> **Your objective**: Give back exactly the lines of the material below that start at the line containing "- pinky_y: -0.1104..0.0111" and end at the line containing "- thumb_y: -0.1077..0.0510", and no others.

Data section Start Marker

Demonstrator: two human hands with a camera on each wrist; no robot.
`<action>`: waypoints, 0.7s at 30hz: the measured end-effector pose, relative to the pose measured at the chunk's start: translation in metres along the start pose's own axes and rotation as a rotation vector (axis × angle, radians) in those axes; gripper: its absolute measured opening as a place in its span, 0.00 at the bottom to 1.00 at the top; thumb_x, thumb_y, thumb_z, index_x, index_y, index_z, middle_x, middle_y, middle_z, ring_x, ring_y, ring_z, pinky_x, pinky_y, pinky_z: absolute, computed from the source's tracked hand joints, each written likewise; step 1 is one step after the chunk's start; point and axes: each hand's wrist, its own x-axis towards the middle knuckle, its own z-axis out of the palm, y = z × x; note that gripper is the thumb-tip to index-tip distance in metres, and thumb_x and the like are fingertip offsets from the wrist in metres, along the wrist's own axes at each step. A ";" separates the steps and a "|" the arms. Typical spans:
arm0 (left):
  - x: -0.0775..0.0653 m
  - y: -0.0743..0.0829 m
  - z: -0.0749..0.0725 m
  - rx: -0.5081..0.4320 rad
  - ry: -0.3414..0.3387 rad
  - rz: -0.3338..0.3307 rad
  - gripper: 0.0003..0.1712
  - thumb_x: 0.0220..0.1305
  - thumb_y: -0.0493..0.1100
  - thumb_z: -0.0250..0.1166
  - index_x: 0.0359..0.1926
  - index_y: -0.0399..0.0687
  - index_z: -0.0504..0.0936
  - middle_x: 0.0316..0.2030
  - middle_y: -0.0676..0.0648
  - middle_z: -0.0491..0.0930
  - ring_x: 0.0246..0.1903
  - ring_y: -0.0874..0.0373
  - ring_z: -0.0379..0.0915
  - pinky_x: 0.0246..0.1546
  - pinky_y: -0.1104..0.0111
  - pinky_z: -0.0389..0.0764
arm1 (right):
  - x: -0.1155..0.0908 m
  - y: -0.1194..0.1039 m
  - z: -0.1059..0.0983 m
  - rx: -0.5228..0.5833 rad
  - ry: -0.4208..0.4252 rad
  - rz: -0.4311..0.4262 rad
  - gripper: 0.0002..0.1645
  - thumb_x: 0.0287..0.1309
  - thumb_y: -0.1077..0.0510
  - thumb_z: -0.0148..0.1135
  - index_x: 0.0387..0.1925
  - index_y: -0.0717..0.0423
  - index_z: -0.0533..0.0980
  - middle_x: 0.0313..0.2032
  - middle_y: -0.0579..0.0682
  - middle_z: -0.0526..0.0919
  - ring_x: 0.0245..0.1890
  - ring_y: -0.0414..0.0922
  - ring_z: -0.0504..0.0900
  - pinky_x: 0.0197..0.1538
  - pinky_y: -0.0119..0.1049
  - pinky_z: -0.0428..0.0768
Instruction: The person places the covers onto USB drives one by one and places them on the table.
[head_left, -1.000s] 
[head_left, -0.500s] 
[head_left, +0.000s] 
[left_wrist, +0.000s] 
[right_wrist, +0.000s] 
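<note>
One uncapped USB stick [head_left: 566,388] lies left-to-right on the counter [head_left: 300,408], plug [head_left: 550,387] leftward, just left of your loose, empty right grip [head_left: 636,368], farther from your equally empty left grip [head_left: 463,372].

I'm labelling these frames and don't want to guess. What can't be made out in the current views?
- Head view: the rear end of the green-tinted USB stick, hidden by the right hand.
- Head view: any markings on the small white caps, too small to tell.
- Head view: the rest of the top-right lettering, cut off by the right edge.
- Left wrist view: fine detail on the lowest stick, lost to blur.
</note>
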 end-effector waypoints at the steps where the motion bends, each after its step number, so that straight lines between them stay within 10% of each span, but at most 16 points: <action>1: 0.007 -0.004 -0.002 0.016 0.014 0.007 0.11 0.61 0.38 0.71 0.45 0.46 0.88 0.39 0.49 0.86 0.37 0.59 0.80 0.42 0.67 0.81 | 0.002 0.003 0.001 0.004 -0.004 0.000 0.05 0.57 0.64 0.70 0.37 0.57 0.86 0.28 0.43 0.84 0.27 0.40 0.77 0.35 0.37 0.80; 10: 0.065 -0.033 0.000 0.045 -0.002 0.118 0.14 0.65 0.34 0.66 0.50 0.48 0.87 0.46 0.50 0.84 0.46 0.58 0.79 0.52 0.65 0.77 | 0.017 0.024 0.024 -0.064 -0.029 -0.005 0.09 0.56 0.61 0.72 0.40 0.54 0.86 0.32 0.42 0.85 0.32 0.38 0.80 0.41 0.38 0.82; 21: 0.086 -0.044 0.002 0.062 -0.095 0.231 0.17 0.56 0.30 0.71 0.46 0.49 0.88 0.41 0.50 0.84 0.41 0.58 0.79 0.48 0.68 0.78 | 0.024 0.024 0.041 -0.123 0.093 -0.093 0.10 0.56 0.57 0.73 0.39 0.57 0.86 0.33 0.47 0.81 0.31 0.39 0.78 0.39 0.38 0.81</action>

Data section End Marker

> **Exercise solution**:
  - pinky_y: -0.1104..0.0111
  - pinky_z: -0.0389..0.0764
arm1 (right):
  - x: -0.1155..0.0908 m
  - y: -0.1194..0.1039 m
  - z: -0.1059..0.0983 m
  - rx: -0.5228..0.5833 rad
  - ry: -0.4208..0.4252 rad
  - rz: -0.4311..0.4262 rad
  - gripper: 0.0002..0.1645
  - thumb_x: 0.0287..0.1309
  - thumb_y: -0.1077..0.0510

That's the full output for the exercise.